=== Required work ===
Say how many lines in the records contain the string "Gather", giving the number by itself.

Dataset entries
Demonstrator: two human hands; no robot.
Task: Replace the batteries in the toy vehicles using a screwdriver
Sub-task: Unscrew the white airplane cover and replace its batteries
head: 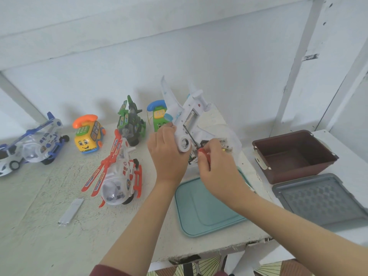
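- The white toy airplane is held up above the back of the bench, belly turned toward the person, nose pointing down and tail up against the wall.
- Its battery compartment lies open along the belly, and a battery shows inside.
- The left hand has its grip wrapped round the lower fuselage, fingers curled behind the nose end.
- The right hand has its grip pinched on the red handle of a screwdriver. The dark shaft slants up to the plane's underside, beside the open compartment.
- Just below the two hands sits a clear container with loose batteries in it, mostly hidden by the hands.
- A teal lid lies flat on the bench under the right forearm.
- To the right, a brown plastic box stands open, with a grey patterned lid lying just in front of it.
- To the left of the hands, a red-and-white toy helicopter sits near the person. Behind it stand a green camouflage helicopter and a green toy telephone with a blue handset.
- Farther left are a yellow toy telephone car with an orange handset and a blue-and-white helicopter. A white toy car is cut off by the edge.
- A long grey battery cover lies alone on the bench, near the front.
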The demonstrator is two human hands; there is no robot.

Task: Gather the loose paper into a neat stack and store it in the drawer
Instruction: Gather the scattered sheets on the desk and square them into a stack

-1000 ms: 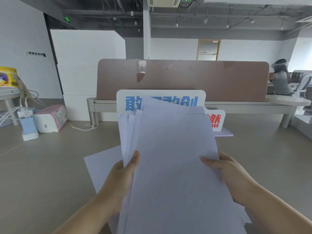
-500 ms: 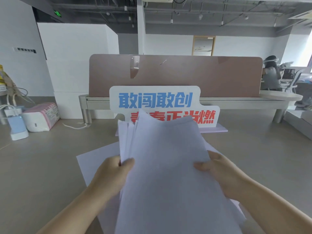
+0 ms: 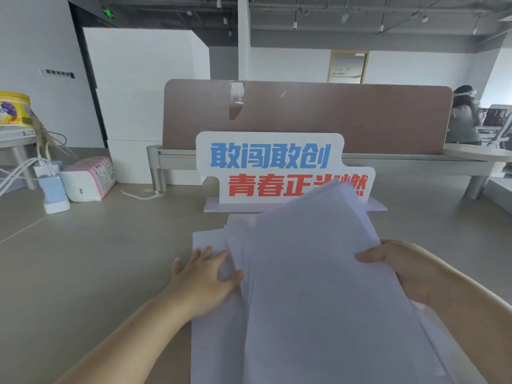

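Note:
A loose, uneven bundle of white paper sheets (image 3: 318,286) fills the lower middle of the head view, tilted toward the right. My right hand (image 3: 401,270) grips its right edge, thumb on top. My left hand (image 3: 205,275) lies flat with spread fingers on a single sheet (image 3: 210,350) resting on the grey desk (image 3: 97,259), just left of the bundle. No drawer is in view.
A white standing sign (image 3: 271,167) with blue and red characters stands just behind the paper. At the far left sit a tissue pack (image 3: 88,180), a blue-white charger (image 3: 52,192) with cables and a yellow tin (image 3: 13,108). A brown partition (image 3: 360,117) stands behind; a person (image 3: 462,117) sits at the far right.
The bundle has dropped and tilted right, uncovering the sign. My left hand let go of the bundle's left edge and now rests flat on the sheet lying on the desk.

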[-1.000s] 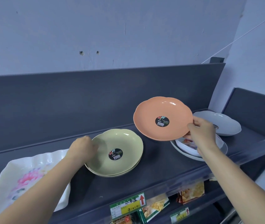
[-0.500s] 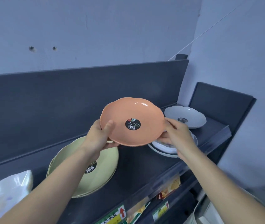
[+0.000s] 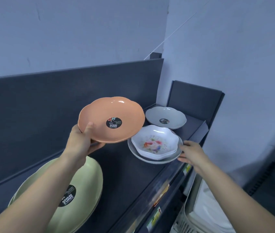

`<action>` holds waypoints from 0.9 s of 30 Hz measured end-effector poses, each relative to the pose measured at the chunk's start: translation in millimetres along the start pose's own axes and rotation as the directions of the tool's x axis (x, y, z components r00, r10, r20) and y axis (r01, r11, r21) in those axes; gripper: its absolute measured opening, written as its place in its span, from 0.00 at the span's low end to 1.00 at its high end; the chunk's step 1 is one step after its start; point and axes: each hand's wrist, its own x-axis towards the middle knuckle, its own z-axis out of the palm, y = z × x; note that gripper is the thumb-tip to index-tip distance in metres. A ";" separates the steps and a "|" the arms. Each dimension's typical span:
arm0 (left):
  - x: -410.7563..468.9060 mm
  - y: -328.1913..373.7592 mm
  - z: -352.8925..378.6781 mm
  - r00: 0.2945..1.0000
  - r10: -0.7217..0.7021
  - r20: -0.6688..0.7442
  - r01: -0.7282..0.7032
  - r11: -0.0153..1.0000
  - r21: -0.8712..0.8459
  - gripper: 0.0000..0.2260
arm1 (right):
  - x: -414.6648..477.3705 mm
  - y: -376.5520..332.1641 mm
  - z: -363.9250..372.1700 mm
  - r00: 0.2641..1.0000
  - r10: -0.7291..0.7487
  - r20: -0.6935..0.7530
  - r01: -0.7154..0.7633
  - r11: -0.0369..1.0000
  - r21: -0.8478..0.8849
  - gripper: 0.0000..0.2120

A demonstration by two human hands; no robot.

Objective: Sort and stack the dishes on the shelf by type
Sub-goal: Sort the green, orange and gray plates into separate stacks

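My left hand (image 3: 81,140) holds a scalloped orange plate (image 3: 116,111) by its left rim, thumb on top, above the dark shelf (image 3: 125,175). Right of it a white floral bowl (image 3: 155,140) sits inside a grey plate (image 3: 141,157). My right hand (image 3: 192,152) pinches that grey plate's right rim, thumb above and fingers below. Another grey plate (image 3: 167,115) lies alone at the shelf's far right end. A stack of pale green plates (image 3: 86,179) rests at the lower left, partly hidden by my left forearm.
The shelf has a tall dark back panel (image 3: 49,105) and a side panel (image 3: 193,101) at its right end. Price tags line its front edge (image 3: 157,214). A pale basket (image 3: 193,214) sits below on the right, beside a blue-grey wall.
My right hand let go of the orange plate and dropped to the rim of the grey plate under the floral bowl. My left hand now carries the orange plate alone. The view swung right.
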 end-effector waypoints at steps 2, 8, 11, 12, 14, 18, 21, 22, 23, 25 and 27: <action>3.9 -2.3 0.9 1.000 -0.006 0.002 0.006 1.000 0.000 0.10 | -0.7 1.7 -0.9 1.000 -0.020 0.004 0.020 1.000 0.003 0.12; 11.2 -10.6 5.1 0.999 -0.039 -0.004 0.039 0.999 0.001 0.09 | 0.0 0.1 -0.6 0.962 -0.226 -0.154 0.188 0.956 -0.227 0.19; 12.8 -11.3 7.7 0.999 -0.044 0.004 0.044 0.999 0.013 0.09 | -1.2 -8.7 -1.1 0.935 -0.341 -0.093 0.271 0.861 -0.431 0.15; 13.4 -10.2 8.7 0.999 -0.040 0.008 0.040 0.999 0.019 0.09 | -1.5 -13.3 -0.9 0.932 -0.356 -0.063 0.278 0.818 -0.503 0.16; 14.4 -7.1 10.0 0.999 -0.034 0.010 0.033 0.999 0.032 0.10 | 5.9 -19.8 0.4 0.928 -0.372 -0.027 0.287 0.757 -0.587 0.22; 16.8 -2.3 7.7 0.999 -0.038 -0.015 0.039 0.998 0.040 0.14 | 27.6 -30.7 7.7 0.960 -0.275 0.052 0.237 0.699 -0.675 0.22; 17.6 1.4 6.1 0.999 -0.034 -0.036 0.035 0.999 0.041 0.15 | 39.9 -35.6 12.7 0.968 -0.235 0.088 0.229 0.686 -0.691 0.20; 17.6 2.3 5.9 0.999 -0.032 -0.043 0.034 0.999 0.042 0.15 | 43.1 -36.4 14.0 0.971 -0.218 0.102 0.228 0.696 -0.681 0.18; 17.4 2.6 5.8 0.998 -0.030 -0.049 0.033 0.999 0.043 0.15 | 45.8 -36.5 15.1 0.973 -0.201 0.114 0.224 0.705 -0.673 0.17; 16.5 3.1 5.3 0.998 -0.026 -0.062 0.029 0.998 0.051 0.16 | 51.7 -34.8 16.8 0.974 -0.191 0.118 0.220 0.703 -0.676 0.15; 15.6 3.2 4.2 0.996 -0.025 -0.084 0.029 0.998 0.055 0.16 | 55.3 -33.7 18.5 0.967 -0.233 0.105 0.237 0.662 -0.711 0.15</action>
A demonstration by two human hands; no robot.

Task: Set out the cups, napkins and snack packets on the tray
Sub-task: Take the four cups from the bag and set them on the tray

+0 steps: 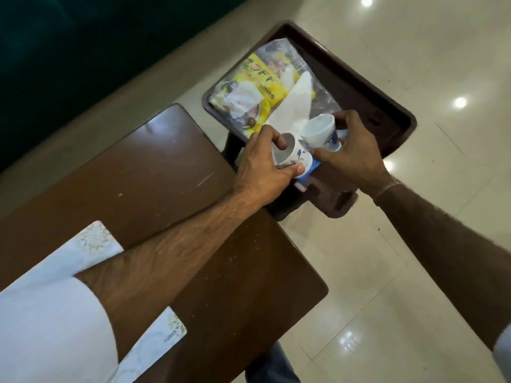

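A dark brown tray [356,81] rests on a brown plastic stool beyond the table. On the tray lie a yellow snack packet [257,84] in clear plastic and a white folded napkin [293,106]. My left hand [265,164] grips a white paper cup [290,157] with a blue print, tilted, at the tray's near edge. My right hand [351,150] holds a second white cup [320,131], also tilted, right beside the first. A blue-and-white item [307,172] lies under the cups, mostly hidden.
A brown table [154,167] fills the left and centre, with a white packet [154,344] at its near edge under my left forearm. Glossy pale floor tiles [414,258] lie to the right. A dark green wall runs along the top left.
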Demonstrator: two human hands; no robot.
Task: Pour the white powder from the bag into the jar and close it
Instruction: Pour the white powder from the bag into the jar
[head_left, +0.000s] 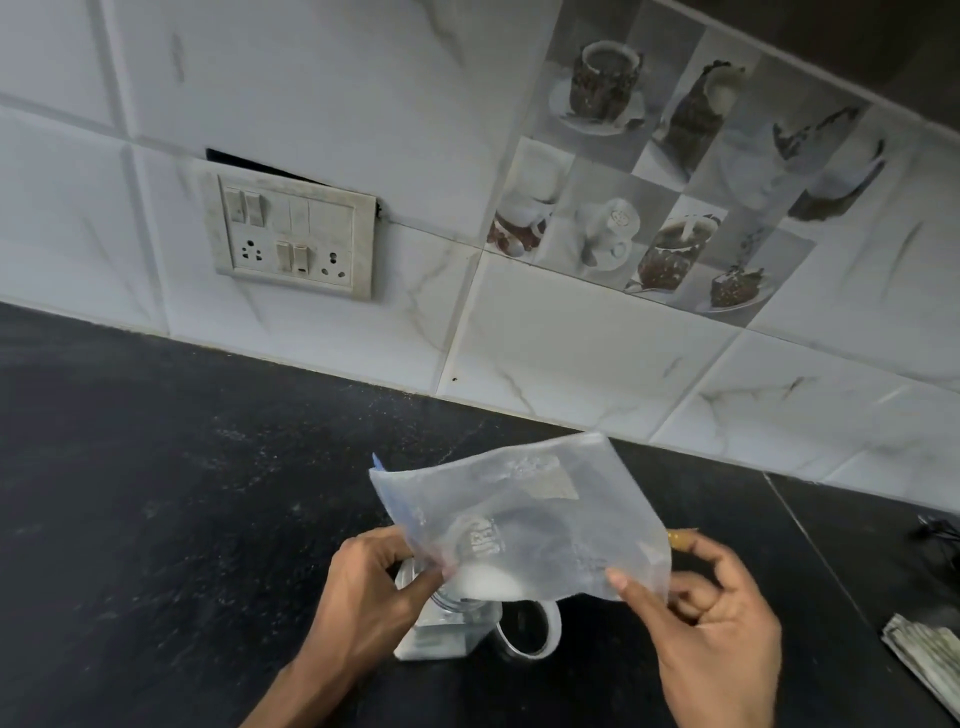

=== Reply to the exercise ===
2